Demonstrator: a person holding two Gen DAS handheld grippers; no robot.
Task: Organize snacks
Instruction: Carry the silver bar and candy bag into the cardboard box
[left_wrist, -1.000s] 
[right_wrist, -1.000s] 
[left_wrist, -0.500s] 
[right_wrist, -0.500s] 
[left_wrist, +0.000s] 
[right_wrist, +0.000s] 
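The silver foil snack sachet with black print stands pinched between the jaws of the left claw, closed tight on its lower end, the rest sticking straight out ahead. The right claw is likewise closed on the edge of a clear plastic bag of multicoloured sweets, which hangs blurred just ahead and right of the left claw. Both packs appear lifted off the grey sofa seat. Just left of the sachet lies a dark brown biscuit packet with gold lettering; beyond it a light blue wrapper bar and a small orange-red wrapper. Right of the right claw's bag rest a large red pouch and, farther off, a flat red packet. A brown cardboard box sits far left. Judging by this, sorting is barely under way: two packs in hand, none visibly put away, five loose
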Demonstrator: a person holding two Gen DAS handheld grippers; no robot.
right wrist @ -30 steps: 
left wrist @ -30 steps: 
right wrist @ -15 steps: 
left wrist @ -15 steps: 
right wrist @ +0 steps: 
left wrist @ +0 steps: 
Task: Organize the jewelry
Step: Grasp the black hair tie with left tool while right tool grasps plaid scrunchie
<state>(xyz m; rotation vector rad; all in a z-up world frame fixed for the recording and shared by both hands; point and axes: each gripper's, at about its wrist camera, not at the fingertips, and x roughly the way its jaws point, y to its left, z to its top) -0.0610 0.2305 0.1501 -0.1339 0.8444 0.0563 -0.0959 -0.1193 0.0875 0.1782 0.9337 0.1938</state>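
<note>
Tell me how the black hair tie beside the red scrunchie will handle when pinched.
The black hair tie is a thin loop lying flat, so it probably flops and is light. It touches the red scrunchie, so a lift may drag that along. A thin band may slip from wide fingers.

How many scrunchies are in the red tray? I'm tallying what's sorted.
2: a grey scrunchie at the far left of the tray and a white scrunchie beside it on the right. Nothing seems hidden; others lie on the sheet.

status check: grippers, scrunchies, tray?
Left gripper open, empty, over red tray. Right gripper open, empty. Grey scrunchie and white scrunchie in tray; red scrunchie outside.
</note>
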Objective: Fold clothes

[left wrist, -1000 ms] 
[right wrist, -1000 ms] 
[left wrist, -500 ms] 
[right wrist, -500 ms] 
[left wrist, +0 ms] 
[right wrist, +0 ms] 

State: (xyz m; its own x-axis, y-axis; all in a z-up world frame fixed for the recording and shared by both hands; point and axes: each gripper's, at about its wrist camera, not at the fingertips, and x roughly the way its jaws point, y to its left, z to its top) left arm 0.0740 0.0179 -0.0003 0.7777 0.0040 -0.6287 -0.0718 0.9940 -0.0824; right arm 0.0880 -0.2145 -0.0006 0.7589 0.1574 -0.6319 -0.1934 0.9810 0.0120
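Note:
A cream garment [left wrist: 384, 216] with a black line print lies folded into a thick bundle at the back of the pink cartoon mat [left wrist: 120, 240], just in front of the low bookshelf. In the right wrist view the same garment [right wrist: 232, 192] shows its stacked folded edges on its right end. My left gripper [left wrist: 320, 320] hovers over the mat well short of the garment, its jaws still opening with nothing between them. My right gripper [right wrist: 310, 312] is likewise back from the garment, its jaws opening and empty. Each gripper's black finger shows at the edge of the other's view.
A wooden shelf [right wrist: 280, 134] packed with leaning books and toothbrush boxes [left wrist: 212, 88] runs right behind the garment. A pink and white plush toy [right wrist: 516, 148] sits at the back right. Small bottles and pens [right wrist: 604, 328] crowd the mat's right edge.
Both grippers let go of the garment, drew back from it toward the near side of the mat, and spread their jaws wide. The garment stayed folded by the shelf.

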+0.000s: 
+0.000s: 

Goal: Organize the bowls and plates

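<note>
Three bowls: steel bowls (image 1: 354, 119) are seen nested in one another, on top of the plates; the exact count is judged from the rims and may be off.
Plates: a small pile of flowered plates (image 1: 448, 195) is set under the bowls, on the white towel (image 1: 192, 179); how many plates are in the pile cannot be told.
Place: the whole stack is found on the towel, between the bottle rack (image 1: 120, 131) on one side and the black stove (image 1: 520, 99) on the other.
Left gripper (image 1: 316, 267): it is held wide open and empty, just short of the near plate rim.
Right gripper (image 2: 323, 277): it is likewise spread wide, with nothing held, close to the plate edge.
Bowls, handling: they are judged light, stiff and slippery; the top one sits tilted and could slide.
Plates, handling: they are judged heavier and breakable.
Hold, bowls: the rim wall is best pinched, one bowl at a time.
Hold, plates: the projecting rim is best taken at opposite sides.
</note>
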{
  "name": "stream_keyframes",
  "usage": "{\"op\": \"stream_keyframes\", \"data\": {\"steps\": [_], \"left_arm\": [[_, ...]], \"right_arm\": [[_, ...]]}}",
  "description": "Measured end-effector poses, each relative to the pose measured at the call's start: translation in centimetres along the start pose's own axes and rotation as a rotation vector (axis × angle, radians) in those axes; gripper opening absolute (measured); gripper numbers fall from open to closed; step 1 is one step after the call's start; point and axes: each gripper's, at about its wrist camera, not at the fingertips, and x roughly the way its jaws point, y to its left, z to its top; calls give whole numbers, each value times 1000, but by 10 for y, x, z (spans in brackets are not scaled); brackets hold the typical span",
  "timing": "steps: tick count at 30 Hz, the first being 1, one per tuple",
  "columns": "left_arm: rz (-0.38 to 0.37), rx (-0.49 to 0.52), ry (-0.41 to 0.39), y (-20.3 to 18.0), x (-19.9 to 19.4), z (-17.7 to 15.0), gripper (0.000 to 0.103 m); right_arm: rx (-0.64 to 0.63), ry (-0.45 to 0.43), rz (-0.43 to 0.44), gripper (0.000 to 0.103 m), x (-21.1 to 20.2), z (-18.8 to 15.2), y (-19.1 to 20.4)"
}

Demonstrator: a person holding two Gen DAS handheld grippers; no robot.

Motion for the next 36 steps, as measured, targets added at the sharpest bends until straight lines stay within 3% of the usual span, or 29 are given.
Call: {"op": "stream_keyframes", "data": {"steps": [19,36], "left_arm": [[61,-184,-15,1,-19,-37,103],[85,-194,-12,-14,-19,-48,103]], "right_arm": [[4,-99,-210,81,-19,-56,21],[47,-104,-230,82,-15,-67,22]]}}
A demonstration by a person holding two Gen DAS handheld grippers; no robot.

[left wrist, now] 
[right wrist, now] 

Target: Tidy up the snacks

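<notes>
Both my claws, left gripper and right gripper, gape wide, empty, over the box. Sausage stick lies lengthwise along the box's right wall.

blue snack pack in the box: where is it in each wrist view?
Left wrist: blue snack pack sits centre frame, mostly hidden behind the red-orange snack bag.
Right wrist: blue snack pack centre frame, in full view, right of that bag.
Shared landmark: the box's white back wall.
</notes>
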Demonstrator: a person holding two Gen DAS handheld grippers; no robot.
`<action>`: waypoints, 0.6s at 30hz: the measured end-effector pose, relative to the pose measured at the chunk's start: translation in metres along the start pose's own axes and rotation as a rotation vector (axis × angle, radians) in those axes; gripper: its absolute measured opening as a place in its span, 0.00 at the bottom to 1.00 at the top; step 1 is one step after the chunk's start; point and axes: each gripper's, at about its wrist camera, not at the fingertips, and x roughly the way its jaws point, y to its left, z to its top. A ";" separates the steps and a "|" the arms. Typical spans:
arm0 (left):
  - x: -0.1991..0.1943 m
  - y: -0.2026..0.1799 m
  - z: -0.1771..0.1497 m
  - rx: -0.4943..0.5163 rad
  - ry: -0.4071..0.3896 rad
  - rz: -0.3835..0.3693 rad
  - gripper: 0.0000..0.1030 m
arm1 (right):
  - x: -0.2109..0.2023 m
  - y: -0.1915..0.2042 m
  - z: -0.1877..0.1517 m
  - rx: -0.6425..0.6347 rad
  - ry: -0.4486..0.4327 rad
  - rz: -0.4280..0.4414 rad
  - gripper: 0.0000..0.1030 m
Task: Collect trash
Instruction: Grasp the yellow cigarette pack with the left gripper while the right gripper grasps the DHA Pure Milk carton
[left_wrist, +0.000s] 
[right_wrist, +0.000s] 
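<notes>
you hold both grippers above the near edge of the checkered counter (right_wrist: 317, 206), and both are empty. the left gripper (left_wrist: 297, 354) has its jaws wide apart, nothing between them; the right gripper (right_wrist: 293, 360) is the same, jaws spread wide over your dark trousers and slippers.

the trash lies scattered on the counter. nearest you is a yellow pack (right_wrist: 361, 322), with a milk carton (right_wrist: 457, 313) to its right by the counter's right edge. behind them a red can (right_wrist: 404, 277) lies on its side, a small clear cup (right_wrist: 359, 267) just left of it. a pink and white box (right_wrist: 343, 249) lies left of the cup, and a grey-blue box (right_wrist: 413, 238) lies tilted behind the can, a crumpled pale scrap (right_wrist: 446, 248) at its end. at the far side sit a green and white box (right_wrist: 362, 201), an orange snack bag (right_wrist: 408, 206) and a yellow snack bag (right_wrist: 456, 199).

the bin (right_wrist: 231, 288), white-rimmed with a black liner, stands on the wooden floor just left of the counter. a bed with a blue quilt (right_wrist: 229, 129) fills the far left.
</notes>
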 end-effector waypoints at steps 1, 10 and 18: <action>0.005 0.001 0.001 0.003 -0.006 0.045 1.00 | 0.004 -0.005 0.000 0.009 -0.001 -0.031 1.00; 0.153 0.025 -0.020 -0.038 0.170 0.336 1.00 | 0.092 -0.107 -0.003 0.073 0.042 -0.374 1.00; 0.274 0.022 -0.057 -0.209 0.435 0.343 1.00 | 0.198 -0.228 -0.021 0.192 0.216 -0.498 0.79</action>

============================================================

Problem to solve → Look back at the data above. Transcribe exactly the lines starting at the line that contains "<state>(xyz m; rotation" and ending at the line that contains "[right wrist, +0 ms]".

Output for this task →
<state>(xyz m; rotation vector rad; all in a z-up world frame fixed for the recording and shared by both hands; point and axes: each gripper's, at about its wrist camera, not at the fingertips, and x roughly the way its jaws point, y to its left, z to its top) -0.0610 0.2305 0.1501 -0.1339 0.8444 0.0563 -0.0959 -0.1193 0.0875 0.1782 0.9337 0.1938</state>
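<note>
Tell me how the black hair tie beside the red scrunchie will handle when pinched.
The black hair tie is a thin loop lying flat, so it probably flops and is light. It touches the red scrunchie, so a lift may drag that along. A thin band may slip from wide fingers.

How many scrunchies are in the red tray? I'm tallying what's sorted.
2: a grey scrunchie at the far left of the tray and a white scrunchie beside it on the right. Nothing seems hidden; others lie on the sheet.

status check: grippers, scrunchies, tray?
Left gripper open, empty, over red tray. Right gripper open, empty. Grey scrunchie and white scrunchie in tray; red scrunchie outside.
</note>
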Objective: Fold clothes

[left wrist, -1000 ms] 
[right wrist, -1000 ms] 
[left wrist, -500 ms] 
[right wrist, -500 ms] 
[left wrist, +0 ms] 
[right wrist, +0 ms] 

The exercise is done, and no more output is needed.